### Exercise description
From the entries provided below, copy each line that contains the word "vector".

### Source material

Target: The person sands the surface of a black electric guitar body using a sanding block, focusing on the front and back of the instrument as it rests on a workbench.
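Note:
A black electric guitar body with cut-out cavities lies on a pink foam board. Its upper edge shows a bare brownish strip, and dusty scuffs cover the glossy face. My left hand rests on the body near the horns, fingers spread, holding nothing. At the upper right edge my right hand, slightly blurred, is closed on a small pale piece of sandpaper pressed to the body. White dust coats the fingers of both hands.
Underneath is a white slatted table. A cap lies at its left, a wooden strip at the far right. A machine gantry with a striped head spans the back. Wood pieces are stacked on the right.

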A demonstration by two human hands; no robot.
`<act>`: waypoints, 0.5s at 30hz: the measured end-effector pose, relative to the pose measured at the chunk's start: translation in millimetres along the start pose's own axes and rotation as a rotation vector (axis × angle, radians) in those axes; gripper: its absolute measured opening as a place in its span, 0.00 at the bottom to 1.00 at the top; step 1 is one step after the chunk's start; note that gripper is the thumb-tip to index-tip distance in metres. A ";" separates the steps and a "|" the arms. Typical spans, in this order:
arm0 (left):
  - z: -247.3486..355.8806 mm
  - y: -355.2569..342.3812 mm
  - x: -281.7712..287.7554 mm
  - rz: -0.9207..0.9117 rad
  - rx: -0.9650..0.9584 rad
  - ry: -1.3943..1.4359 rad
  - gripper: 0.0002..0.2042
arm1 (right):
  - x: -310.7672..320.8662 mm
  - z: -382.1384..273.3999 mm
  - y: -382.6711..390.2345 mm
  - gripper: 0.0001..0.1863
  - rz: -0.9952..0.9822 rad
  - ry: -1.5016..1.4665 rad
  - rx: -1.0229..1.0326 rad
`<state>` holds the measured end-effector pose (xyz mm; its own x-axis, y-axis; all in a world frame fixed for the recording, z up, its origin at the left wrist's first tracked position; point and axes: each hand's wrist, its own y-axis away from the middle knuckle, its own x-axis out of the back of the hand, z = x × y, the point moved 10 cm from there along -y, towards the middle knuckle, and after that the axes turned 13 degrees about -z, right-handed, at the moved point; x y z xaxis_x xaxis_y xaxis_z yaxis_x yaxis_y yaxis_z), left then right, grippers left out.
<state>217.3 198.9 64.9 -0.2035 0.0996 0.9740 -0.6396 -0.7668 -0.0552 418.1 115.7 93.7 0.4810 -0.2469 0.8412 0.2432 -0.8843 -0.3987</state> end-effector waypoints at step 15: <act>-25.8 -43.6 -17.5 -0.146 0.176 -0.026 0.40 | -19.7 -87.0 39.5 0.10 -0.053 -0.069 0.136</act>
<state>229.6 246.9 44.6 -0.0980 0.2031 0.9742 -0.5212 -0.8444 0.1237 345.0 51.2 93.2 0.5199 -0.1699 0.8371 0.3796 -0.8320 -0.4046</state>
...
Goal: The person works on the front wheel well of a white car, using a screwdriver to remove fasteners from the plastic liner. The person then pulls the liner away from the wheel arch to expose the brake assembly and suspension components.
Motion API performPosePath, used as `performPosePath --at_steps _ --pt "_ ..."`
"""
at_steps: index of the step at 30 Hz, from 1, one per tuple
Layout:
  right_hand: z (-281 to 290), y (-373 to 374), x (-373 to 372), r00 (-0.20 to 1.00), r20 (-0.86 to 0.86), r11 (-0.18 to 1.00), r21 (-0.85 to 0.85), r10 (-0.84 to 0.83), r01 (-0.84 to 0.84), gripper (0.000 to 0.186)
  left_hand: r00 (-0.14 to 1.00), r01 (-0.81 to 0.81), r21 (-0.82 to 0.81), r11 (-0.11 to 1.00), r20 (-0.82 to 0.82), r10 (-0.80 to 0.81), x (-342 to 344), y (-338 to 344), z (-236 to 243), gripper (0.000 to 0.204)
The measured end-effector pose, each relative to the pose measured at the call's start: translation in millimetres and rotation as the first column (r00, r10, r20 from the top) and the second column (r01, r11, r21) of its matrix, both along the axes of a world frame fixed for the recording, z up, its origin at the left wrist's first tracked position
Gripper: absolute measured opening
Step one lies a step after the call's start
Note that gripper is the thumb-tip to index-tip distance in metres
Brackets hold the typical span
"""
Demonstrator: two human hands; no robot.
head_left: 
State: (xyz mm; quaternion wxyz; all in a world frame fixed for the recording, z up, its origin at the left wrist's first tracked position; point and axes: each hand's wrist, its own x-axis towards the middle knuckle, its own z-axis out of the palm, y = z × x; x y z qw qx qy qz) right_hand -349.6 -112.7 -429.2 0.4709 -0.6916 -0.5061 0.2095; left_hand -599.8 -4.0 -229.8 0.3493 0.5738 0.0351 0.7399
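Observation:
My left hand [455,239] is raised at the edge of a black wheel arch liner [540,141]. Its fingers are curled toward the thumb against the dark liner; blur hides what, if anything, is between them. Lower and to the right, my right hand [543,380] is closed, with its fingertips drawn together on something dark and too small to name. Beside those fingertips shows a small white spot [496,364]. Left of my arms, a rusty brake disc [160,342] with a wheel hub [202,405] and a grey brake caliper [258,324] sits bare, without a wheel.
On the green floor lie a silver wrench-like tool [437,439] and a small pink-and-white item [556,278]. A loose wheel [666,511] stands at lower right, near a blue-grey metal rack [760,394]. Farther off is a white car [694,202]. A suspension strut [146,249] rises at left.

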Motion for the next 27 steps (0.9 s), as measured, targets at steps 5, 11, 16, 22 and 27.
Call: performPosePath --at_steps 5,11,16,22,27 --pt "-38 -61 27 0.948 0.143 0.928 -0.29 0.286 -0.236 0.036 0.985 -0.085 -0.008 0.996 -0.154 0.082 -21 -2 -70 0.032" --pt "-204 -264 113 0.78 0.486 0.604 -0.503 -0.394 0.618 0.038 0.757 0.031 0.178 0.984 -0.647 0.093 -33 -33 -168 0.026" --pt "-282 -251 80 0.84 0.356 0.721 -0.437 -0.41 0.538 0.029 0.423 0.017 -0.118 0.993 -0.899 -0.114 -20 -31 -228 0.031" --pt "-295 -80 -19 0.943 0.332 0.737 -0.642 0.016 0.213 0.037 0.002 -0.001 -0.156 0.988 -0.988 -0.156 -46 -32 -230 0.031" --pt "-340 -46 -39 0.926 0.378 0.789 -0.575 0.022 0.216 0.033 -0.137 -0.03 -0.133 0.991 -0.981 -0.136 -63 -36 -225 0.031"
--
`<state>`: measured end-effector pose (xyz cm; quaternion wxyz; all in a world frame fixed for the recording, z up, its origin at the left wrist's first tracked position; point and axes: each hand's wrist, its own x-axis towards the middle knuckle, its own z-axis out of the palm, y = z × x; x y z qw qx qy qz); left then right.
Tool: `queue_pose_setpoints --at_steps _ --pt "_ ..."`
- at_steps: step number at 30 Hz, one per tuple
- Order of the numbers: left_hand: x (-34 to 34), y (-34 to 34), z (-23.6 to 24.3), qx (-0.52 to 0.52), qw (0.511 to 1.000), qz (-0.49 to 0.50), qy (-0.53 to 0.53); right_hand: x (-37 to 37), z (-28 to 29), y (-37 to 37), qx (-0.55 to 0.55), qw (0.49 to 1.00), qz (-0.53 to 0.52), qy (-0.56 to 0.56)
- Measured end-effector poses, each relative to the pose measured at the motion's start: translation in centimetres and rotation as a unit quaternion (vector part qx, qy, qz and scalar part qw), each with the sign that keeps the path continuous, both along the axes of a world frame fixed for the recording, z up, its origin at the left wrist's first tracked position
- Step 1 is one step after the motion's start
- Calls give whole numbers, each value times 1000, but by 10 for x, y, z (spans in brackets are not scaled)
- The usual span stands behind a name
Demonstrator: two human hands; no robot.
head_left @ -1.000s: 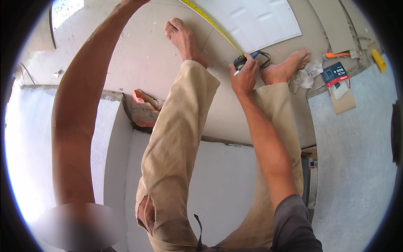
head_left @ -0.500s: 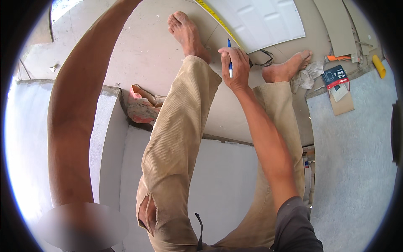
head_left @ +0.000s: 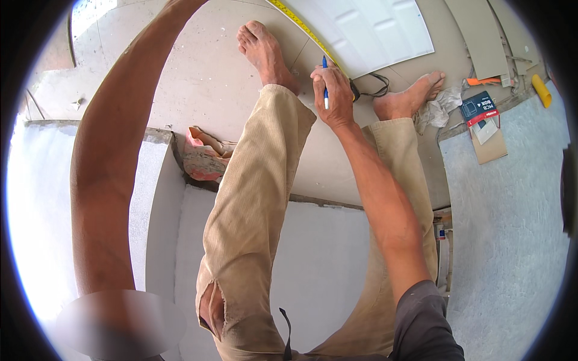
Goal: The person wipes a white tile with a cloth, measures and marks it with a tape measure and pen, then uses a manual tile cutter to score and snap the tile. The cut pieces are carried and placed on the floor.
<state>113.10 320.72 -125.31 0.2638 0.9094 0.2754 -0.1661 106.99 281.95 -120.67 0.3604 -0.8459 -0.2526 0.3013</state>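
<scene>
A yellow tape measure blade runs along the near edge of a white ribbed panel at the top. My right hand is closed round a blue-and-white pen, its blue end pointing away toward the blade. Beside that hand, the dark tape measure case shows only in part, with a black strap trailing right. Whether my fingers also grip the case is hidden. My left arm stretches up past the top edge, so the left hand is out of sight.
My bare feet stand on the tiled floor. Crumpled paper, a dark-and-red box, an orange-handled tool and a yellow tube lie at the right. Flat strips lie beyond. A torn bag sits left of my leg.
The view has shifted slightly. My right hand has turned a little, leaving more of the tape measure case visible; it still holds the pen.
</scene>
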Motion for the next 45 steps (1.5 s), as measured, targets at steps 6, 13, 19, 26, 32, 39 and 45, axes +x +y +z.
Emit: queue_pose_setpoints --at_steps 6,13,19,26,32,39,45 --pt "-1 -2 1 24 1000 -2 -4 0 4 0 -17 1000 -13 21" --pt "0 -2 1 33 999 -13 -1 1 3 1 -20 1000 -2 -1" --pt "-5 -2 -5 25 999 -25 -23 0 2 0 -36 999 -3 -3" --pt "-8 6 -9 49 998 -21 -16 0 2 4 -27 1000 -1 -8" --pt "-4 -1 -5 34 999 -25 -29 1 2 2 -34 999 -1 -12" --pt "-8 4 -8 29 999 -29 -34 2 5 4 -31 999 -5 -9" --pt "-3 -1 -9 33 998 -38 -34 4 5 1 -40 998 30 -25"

### Response to this exercise
`<act>`: waypoints, 0.5s at 30hz: the measured end-effector pose, relative to the pose measured at the chunk's start: translation in millimetres along the start pose's own axes and rotation as a rotation vector (axis × angle, radians) in those axes; gripper: its absolute measured opening as a place in its span, 0.00 at the bottom to 1.00 at the top; step 1 is one step after the chunk's start; note that gripper is the thumb-tip to index-tip distance in metres. A ";" separates the steps and a "|" the arms. Typical spans, in this order:
- Measured end-effector poses, each relative to the pose measured at the motion's start: translation in centimetres and rotation as a unit quaternion (vector part qx, qy, qz and scalar part qw), each with the sign that keeps the path continuous, both along the axes of a world frame fixed for the recording, z up, its origin at the left wrist's first tracked position

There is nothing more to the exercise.